Here is the optimal solution for an arbitrary capacity $c$, amount $n$ and distance $x$:

First note that the path of the camel can be divided into segments determined by all the turning points. Then the number of times each same segment is crossed is even except for the first and last segment. Also the camel never needs to cross a former segment once it has crossed a later segment because otherwise it could have traversed the former segment first as there would have been a sufficient supply already brought to that point earlier. Thus there is one optimal solution such that the camel brings a certain amount in one or more trips from one point to the next and never returns to an earlier point. Also, there should not be any amount left at any point because otherwise that amount $r$ can be used to move the amount that is transported $t$ in $2 \lceil \frac{t}{c} \rceil - 1$ trips by the distance $\frac{r}{ 2 \lceil \frac{t}{c} \rceil - 1 }$, and it would also be optimal.

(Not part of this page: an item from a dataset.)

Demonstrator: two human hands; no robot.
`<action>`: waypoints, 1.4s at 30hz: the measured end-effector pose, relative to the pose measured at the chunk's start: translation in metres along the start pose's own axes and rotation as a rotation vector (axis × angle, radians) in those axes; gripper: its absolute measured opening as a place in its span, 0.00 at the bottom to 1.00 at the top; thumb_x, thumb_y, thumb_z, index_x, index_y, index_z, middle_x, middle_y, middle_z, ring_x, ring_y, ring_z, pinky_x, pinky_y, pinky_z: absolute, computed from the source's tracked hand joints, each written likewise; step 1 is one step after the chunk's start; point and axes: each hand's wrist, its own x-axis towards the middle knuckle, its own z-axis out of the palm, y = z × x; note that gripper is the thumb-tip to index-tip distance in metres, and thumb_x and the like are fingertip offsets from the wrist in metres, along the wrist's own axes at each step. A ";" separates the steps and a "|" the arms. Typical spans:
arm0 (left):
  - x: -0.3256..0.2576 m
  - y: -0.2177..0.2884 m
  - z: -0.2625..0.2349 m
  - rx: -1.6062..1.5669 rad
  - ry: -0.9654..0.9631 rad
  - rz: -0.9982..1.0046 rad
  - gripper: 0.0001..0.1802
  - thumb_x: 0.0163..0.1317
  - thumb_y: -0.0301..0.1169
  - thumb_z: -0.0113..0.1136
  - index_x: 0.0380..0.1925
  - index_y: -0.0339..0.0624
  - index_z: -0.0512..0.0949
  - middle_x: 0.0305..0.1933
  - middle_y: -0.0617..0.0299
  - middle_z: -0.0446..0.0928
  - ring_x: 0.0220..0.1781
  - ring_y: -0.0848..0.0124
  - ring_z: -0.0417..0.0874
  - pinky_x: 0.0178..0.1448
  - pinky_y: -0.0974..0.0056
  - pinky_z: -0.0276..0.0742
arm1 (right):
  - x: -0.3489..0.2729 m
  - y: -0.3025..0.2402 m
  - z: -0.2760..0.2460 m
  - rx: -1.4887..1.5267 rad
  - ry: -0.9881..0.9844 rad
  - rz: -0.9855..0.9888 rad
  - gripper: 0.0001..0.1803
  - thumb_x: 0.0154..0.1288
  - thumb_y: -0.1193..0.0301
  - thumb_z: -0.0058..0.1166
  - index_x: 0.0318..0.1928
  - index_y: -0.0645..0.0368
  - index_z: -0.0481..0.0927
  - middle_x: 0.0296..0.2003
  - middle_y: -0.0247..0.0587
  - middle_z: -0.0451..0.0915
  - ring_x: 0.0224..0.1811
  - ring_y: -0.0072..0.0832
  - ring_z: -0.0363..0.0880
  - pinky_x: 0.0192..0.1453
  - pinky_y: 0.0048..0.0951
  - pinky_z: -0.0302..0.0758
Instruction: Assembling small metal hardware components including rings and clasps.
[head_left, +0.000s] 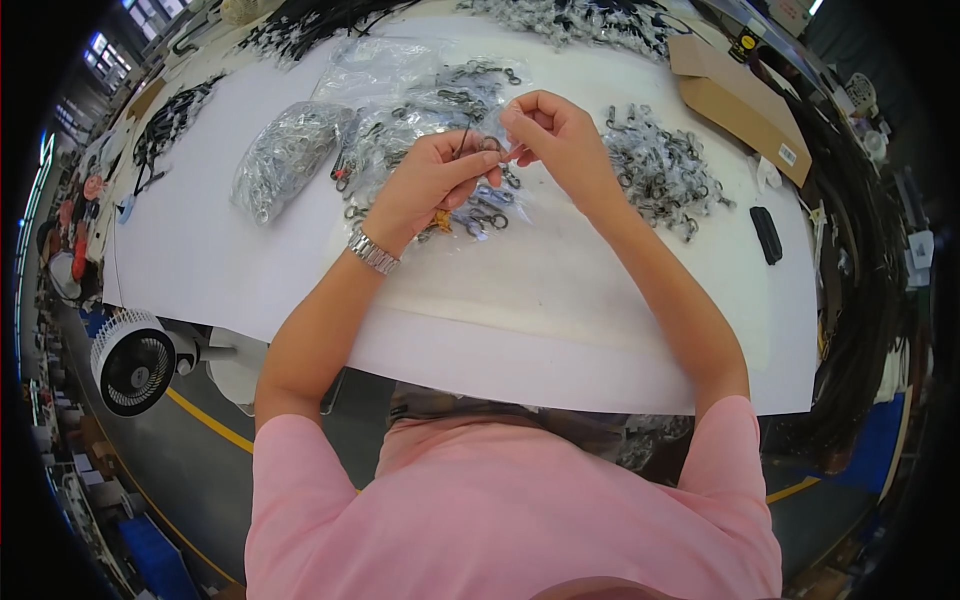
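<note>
Over the white table, my left hand [425, 185] is closed, thumb against fingers, around a small dark metal ring piece [490, 144] that shows partly above the fingers. My right hand [565, 145] pinches at the same spot, its fingertips almost meeting the left ones. Whatever sits in that pinch is too small and covered to name. Beneath and behind both hands spreads a heap of metal ring clasps [487, 212] with clear plastic film. To the right lies another pile of ring clasps [655, 165], mixed with clear wrapping.
A filled clear plastic bag [285, 160] lies left of the hands. Dark cords [180, 120] lie farther left. At the right are an open cardboard box [740, 105] and a black oblong case [766, 235]. A fan [140, 365] stands beside the table's near left edge [230, 325].
</note>
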 end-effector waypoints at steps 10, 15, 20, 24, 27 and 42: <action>-0.009 0.006 0.015 0.013 -0.009 0.019 0.11 0.72 0.32 0.64 0.45 0.35 0.82 0.35 0.64 0.85 0.18 0.88 0.63 0.21 0.78 0.54 | -0.021 -0.003 -0.003 0.328 0.211 0.123 0.17 0.72 0.63 0.65 0.54 0.60 0.84 0.37 0.29 0.82 0.41 0.17 0.79 0.51 0.25 0.79; -0.009 0.004 0.019 0.049 -0.010 0.020 0.11 0.71 0.31 0.65 0.46 0.35 0.82 0.34 0.64 0.85 0.18 0.88 0.63 0.22 0.78 0.54 | -0.049 -0.004 0.015 0.457 0.185 0.202 0.17 0.75 0.62 0.61 0.52 0.64 0.86 0.40 0.31 0.84 0.45 0.21 0.81 0.53 0.28 0.80; -0.010 0.001 0.023 0.045 -0.063 -0.011 0.10 0.69 0.30 0.66 0.45 0.35 0.83 0.33 0.63 0.86 0.18 0.88 0.63 0.22 0.78 0.55 | -0.064 -0.001 0.012 0.527 0.151 0.260 0.17 0.77 0.61 0.58 0.53 0.64 0.86 0.40 0.32 0.84 0.40 0.20 0.79 0.53 0.26 0.79; -0.008 -0.007 0.021 0.077 -0.070 -0.005 0.09 0.69 0.29 0.66 0.44 0.35 0.83 0.33 0.63 0.86 0.18 0.88 0.64 0.22 0.77 0.55 | -0.072 0.003 0.022 0.537 0.222 0.291 0.17 0.77 0.61 0.58 0.53 0.63 0.85 0.40 0.32 0.84 0.38 0.19 0.78 0.52 0.24 0.78; -0.009 -0.004 0.026 0.103 -0.070 -0.011 0.10 0.69 0.29 0.66 0.45 0.34 0.83 0.33 0.63 0.87 0.18 0.88 0.64 0.22 0.77 0.55 | -0.074 0.010 0.013 0.558 0.205 0.270 0.17 0.77 0.61 0.57 0.52 0.62 0.85 0.42 0.32 0.85 0.41 0.20 0.79 0.53 0.24 0.77; -0.017 0.005 0.043 0.040 0.104 -0.016 0.10 0.72 0.30 0.63 0.46 0.35 0.87 0.27 0.73 0.76 0.20 0.88 0.61 0.23 0.76 0.53 | -0.082 0.019 -0.001 0.509 0.365 0.357 0.18 0.75 0.57 0.61 0.49 0.61 0.86 0.49 0.36 0.88 0.50 0.24 0.84 0.60 0.28 0.77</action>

Now, let $f(c,n,x)$ be the maximum amount that can be brought a distance of $x$ where an amount $n$ and the camel with capacity $c$ are at the starting point. Then we have:
$f(c,n,x) = 0$ for all $n < x$
$f(c,n,0) = n$ for all $n \geq 0$
$f(c,n,x) = \max( \{ f( n - ( 2 \lceil \frac{n}{c} \rceil - 1 ) y , x - y ) : 0 < y \leq x \} )$ for all $x > 0$
The value of $f(c,n,x)$ is clear from the equivalent geometric interpretation:
Given point $(n,x)$, $f(c,n,x) \geq f(c,n',x')$ for every point $(n',x')$ where the line segment has gradient $\frac{ 1 }{ 2 \lceil \frac{n}{c} \rceil - 1 }$ and $0 \leq x' \leq x$
Since any solution corresponds to a series of such segments connected end to end, ending at $(m,0)$, and $f(m,0)$ is strictly increasing in $m$, and the gradient of the segments are strictly increasing, an optimal solution clearly must start a new segment when it is at each line $n=i$ where $i \in \mathbb{Z}^+$
Thus $ f(c,n,x) = \begin{cases} 0 & if & n < x \\\ n & if & n \geq x = 0 \\\ n - x ( 2 \lceil \frac{n}{c} \rceil - 1 ) & if & 2 \lceil \frac{n}{c} \rceil - 1 \leq r \\\ f( c , n - r , x - \frac{ r }{ 2 \lceil \frac{n}{c} \rceil - 1 } ) & if & otherwise \end{cases} $ where $r = n + c - c \lceil \frac{n}{c} \rceil$

For this example,
$f(1000,3000,1000)$
$ = f(1000,2000,\frac{4}{5}(1000))$
$ = f(1000,1000,\frac{7}{15}(1000))$
$ = \frac{8}{15}(1000) = 533\frac{1}{3}$

Interestingly, the maximum distance that the camel can go with a starting heap of $cn$ bananas is $c ( \frac{1}{2} ln(n) + O(1) )$, which means that an exponential number of bananas is needed with respect to the distance from the starting point!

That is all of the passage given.